[About this task] Output the line with "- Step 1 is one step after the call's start" and every following line to the end of the material, exactly as they appear.

*** Opening Records for the exercise ***

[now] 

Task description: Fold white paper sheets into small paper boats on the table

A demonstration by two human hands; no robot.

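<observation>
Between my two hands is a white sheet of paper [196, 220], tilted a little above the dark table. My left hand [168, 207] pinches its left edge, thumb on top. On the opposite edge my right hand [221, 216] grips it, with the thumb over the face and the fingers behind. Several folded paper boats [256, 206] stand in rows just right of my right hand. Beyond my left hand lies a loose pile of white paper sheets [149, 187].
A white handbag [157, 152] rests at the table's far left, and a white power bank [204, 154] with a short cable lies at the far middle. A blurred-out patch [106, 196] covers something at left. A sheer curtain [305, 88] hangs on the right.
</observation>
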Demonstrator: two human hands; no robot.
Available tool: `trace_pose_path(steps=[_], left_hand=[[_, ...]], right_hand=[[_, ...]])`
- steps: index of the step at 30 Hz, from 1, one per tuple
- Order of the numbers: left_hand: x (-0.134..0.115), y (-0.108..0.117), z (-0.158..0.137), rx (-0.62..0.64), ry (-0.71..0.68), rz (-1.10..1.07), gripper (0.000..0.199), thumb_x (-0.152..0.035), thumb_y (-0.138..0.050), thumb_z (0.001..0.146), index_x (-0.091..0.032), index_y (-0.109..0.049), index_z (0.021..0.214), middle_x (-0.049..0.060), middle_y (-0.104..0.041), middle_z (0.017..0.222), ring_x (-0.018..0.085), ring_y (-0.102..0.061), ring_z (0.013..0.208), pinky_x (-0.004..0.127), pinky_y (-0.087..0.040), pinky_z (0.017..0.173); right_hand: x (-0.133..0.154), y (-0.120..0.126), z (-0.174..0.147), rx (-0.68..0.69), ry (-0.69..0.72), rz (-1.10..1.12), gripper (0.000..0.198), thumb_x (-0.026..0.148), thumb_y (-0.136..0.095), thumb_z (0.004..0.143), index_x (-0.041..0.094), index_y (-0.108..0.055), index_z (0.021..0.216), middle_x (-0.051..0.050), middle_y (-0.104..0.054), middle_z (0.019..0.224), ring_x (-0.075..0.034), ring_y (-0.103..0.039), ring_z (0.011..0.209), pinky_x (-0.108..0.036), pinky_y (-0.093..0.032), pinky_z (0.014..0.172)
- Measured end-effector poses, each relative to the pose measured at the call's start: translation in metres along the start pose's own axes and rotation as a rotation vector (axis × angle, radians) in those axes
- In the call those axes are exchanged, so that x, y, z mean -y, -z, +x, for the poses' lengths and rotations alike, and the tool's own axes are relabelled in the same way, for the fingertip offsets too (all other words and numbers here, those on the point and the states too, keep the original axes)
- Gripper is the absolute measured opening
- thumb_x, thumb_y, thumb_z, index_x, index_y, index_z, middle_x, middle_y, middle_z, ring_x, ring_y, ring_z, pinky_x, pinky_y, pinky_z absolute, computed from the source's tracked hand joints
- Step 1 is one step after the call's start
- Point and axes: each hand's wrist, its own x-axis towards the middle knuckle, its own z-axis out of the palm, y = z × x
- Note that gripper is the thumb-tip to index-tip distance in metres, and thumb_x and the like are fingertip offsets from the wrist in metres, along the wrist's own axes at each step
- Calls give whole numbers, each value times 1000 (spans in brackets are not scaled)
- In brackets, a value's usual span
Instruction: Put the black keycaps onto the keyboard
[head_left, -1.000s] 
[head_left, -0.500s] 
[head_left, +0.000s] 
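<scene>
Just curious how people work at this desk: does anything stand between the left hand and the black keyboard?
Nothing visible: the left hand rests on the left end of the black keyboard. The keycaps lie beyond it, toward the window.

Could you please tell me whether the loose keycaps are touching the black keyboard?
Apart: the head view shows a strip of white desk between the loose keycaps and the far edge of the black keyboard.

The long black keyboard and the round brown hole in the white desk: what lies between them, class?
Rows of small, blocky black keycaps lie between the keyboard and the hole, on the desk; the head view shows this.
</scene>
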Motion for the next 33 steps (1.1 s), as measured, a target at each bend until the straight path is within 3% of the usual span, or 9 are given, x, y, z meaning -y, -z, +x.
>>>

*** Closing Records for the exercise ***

[Exercise response]
- Step 1 is one step after the call's start
- Point and axes: each hand's wrist, its own x-axis towards the middle knuckle, its own z-axis out of the palm, y = z × x
- Note that gripper is the thumb-tip to index-tip distance in metres, and thumb_x and the like are fingertip offsets from the wrist in metres, along the wrist's own axes at each step
- Calls give whole numbers, each value times 1000 (spans in brackets are not scaled)
- In brackets, a value's usual span
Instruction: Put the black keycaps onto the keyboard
[head_left, -1.000s] 
[head_left, -0.500s] 
[head_left, +0.000s] 
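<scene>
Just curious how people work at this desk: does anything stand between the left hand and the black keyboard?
Nothing visible: the left hand rests on the left end of the black keyboard. The keycaps lie beyond it, toward the window.

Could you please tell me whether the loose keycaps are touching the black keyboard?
Apart: the head view shows a strip of white desk between the loose keycaps and the far edge of the black keyboard.

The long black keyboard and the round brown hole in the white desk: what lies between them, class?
Rows of small, blocky black keycaps lie between the keyboard and the hole, on the desk; the head view shows this.
</scene>
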Motion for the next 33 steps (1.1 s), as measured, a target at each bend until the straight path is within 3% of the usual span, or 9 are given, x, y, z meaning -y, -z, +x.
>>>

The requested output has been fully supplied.